The TcdA structure unveils the first detailed information about the residue interactions among SR3, SR4, and LR in unit iv of the CROPs domain and the distal tip of the DRBD, revealing multiple H‐bonds and hydrophobic interactions between the two domains (Fig 3D and E). Interestingly, the positively charged Arg2260 is elegantly positioned in a pocket consisting of several negatively charged residues, where it forms H‐bonds to both Glu1235 of the DRBD, which is strictly conserved in the family of LCTs, and Glu1112 in the highly conserved β‐harpin loop (β4 and β5) in the C‐terminal part of the pore‐forming region (Fig 3D). The extensive interaction surface between the CROPs domain and the DRBD including the conserved pore‐forming region likely has a role in shielding of α4, β4, and β5 from solvent exposure and thereby prevents premature conformational changes in the DRBD until it reaches the endosomal compartment. Premature exposure of the hydrophobic pore‐forming region prior to an accessible endosomal membrane will likely lead to aggregate formation and prevent translocation and pore formation. Notably, the importance of residues Gly1241 and Ser1244 in the DRBD forming hydrogen bonds to residues Thr2252 and Tyr2247 in the CROPs domain is emphasized by being strictly conserved in the family of LCTs (except for TpeL, which does not contain a CROPs domain).
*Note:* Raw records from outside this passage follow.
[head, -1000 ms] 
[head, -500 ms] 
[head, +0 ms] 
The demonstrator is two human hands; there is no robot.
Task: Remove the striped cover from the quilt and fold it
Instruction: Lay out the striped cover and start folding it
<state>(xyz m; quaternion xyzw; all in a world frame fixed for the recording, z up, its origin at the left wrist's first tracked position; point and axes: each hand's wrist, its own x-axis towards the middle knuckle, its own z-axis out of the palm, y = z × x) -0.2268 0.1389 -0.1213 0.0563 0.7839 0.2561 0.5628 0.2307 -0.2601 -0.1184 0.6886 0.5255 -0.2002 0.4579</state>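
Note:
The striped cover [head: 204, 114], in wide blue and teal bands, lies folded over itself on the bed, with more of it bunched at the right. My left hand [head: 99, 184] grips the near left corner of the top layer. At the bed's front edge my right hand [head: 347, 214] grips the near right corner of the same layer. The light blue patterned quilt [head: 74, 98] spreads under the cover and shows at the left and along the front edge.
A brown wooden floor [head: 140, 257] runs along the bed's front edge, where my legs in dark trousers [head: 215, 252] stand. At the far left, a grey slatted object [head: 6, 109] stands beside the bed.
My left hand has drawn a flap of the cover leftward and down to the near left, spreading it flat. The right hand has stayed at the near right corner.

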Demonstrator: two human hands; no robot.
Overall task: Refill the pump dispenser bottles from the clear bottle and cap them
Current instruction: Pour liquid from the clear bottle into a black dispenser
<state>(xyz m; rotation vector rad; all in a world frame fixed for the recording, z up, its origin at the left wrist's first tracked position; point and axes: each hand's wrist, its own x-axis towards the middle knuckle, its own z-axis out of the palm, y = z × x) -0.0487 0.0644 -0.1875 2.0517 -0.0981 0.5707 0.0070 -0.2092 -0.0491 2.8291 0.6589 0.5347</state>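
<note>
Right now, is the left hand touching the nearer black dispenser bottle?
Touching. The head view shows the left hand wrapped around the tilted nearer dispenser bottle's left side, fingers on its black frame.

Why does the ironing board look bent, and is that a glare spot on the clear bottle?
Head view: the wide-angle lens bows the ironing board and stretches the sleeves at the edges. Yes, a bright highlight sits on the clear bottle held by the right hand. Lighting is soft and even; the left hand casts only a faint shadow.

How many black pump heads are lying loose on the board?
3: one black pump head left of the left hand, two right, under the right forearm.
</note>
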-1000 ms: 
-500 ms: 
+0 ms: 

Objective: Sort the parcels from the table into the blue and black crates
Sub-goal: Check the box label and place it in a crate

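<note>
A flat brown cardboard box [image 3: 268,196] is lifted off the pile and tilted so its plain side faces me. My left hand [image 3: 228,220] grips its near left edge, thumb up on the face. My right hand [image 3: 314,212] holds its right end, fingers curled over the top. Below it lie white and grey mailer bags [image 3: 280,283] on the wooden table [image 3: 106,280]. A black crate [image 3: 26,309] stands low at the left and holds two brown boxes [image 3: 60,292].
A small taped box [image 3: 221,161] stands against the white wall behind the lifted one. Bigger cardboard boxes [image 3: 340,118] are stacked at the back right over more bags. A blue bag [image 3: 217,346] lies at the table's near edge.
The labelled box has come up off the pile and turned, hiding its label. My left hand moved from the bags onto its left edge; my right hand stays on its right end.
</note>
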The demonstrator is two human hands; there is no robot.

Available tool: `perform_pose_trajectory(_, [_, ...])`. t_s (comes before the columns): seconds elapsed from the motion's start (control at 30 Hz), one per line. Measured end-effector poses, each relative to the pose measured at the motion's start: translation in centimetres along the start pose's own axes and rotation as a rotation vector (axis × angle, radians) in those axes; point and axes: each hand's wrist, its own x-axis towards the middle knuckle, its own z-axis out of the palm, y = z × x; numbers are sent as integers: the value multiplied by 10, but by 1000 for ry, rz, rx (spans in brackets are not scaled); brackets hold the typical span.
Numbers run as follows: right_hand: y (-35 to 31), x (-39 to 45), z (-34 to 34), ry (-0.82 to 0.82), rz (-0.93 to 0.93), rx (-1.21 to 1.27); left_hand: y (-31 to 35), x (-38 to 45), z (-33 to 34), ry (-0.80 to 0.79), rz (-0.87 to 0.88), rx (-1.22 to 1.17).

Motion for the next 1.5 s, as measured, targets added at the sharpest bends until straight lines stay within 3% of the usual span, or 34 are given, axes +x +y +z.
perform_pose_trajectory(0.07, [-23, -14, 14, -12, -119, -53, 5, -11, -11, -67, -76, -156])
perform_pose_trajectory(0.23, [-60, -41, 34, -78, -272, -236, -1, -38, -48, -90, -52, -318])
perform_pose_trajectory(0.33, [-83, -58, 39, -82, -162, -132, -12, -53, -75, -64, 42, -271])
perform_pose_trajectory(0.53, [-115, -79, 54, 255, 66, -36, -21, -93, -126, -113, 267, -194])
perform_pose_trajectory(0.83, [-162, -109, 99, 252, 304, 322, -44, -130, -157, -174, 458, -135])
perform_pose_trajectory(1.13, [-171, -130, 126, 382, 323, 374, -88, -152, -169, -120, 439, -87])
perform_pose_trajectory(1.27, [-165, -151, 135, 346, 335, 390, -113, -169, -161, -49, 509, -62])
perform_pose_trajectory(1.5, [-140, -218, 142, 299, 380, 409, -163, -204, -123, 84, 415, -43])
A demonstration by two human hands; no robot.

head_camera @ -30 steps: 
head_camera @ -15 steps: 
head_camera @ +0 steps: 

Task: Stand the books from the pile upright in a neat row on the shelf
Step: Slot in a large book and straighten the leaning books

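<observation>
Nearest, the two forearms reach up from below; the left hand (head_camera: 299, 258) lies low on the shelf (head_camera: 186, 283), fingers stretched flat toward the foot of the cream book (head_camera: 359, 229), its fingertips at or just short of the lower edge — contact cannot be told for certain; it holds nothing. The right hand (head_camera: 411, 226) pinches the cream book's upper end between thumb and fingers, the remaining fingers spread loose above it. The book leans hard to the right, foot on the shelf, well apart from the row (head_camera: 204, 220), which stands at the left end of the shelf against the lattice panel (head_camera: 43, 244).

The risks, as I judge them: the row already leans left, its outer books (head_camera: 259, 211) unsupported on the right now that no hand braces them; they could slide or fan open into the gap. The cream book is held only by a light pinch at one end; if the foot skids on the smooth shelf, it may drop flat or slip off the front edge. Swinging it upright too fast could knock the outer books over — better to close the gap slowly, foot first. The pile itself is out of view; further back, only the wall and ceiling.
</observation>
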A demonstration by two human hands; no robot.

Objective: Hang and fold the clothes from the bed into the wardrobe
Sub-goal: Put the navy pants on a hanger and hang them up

The reason why the C‐terminal part of the pore‐forming region in the TcdB structure showed no pH‐triggered conformational alterations is likely because β4 and β5 are kept in place by direct interactions with one of the nanobodies used for crystallization (Chen et al, 2019). The binding of this nanobody sterically interfered with an interaction that is similar to the observed interaction between the CROPs domain and the DRBD in the TcdA structure (Fig 3D). This is further supported by the FRET analysis performed on TcdB by the same authors, finding no significant differences in FRET between the position of the CROPs domain at acidic and neutral pH. In this experiment, they used the same nanobody for immobilization of TcdB, which most likely prevented adoption of the closed conformation of the CROPs domain. On the other hand, the authors found a pH‐dependent conformational change in the CROPs domain into a closed conformation at neutral pH, when they performed SAXS studies in the absence of the nanobody.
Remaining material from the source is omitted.